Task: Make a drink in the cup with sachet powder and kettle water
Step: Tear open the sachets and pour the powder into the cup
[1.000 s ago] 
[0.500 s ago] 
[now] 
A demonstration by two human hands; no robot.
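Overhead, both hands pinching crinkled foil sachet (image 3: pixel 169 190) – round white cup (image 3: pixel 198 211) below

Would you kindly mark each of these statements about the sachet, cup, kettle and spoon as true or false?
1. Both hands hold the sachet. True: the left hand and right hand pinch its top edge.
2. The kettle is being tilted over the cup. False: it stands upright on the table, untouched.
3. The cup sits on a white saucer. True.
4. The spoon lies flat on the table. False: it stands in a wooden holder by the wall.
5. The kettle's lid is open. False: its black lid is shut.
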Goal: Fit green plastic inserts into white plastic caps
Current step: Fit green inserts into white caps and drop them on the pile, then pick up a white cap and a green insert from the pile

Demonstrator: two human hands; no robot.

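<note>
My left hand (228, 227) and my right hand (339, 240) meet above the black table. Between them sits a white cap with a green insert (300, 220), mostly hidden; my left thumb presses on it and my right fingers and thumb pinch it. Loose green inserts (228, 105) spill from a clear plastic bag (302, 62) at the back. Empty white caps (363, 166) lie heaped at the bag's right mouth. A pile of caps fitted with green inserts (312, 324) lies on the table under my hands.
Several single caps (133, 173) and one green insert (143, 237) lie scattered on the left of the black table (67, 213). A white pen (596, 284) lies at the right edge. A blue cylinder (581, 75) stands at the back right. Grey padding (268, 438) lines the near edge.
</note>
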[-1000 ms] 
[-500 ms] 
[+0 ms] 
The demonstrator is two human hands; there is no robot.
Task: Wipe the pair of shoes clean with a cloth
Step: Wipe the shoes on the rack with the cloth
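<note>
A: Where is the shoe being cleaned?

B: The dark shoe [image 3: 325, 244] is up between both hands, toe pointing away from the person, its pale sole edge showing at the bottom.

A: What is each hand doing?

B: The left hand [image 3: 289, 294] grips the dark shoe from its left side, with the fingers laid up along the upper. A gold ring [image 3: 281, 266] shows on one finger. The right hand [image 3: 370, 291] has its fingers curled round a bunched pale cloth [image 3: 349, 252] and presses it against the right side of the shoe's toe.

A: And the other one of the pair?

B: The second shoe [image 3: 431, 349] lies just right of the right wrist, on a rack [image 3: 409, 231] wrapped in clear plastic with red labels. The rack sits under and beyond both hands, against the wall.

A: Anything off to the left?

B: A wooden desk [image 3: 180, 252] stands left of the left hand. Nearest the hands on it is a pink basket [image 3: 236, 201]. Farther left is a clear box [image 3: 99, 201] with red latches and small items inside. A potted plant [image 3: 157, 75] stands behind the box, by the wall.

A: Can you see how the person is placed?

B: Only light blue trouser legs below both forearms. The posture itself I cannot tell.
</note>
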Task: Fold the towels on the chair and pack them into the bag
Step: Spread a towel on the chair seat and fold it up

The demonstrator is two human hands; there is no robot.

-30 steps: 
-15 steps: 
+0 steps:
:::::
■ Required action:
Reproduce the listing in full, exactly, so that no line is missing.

■ Result for this task:
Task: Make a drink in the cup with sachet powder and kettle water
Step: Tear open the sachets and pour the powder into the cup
[1.000 s ago] 
[0.500 s ago] 
[now] 
A demonstration by two human hands; no robot.
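Overhead, both hands pinching crinkled foil sachet (image 3: pixel 169 190) – round white cup (image 3: pixel 198 211) below

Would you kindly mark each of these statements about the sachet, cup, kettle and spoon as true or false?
1. Both hands hold the sachet. True: the left hand and right hand pinch its top edge.
2. The kettle is being tilted over the cup. False: it stands upright on the table, untouched.
3. The cup sits on a white saucer. True.
4. The spoon lies flat on the table. False: it stands in a wooden holder by the wall.
5. The kettle's lid is open. False: its black lid is shut.
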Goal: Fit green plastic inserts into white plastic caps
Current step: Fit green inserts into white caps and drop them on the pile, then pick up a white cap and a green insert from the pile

Demonstrator: two human hands; no robot.

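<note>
My left hand (228, 227) and my right hand (339, 240) meet above the black table. Between them sits a white cap with a green insert (300, 220), mostly hidden; my left thumb presses on it and my right fingers and thumb pinch it. Loose green inserts (228, 105) spill from a clear plastic bag (302, 62) at the back. Empty white caps (363, 166) lie heaped at the bag's right mouth. A pile of caps fitted with green inserts (312, 324) lies on the table under my hands.
Several single caps (133, 173) and one green insert (143, 237) lie scattered on the left of the black table (67, 213). A white pen (596, 284) lies at the right edge. A blue cylinder (581, 75) stands at the back right. Grey padding (268, 438) lines the near edge.
</note>
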[-1000 ms] 
[-500 ms] 
[+0 ms] 
The demonstrator is two human hands; there is no robot.
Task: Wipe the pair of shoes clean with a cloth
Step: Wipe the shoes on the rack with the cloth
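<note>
A: Where is the shoe being cleaned?

B: The dark shoe [image 3: 325, 244] is up between both hands, toe pointing away from the person, its pale sole edge showing at the bottom.

A: What is each hand doing?

B: The left hand [image 3: 289, 294] grips the dark shoe from its left side, with the fingers laid up along the upper. A gold ring [image 3: 281, 266] shows on one finger. The right hand [image 3: 370, 291] has its fingers curled round a bunched pale cloth [image 3: 349, 252] and presses it against the right side of the shoe's toe.

A: And the other one of the pair?

B: The second shoe [image 3: 431, 349] lies just right of the right wrist, on a rack [image 3: 409, 231] wrapped in clear plastic with red labels. The rack sits under and beyond both hands, against the wall.

A: Anything off to the left?

B: A wooden desk [image 3: 180, 252] stands left of the left hand. Nearest the hands on it is a pink basket [image 3: 236, 201]. Farther left is a clear box [image 3: 99, 201] with red latches and small items inside. A potted plant [image 3: 157, 75] stands behind the box, by the wall.

A: Can you see how the person is placed?

B: Only light blue trouser legs below both forearms. The posture itself I cannot tell.
</note>
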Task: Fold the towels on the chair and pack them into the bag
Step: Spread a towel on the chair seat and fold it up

The demonstrator is two human hands; there is no robot.

-30 steps: 
-15 steps: 
+0 steps:

No additional output is expected.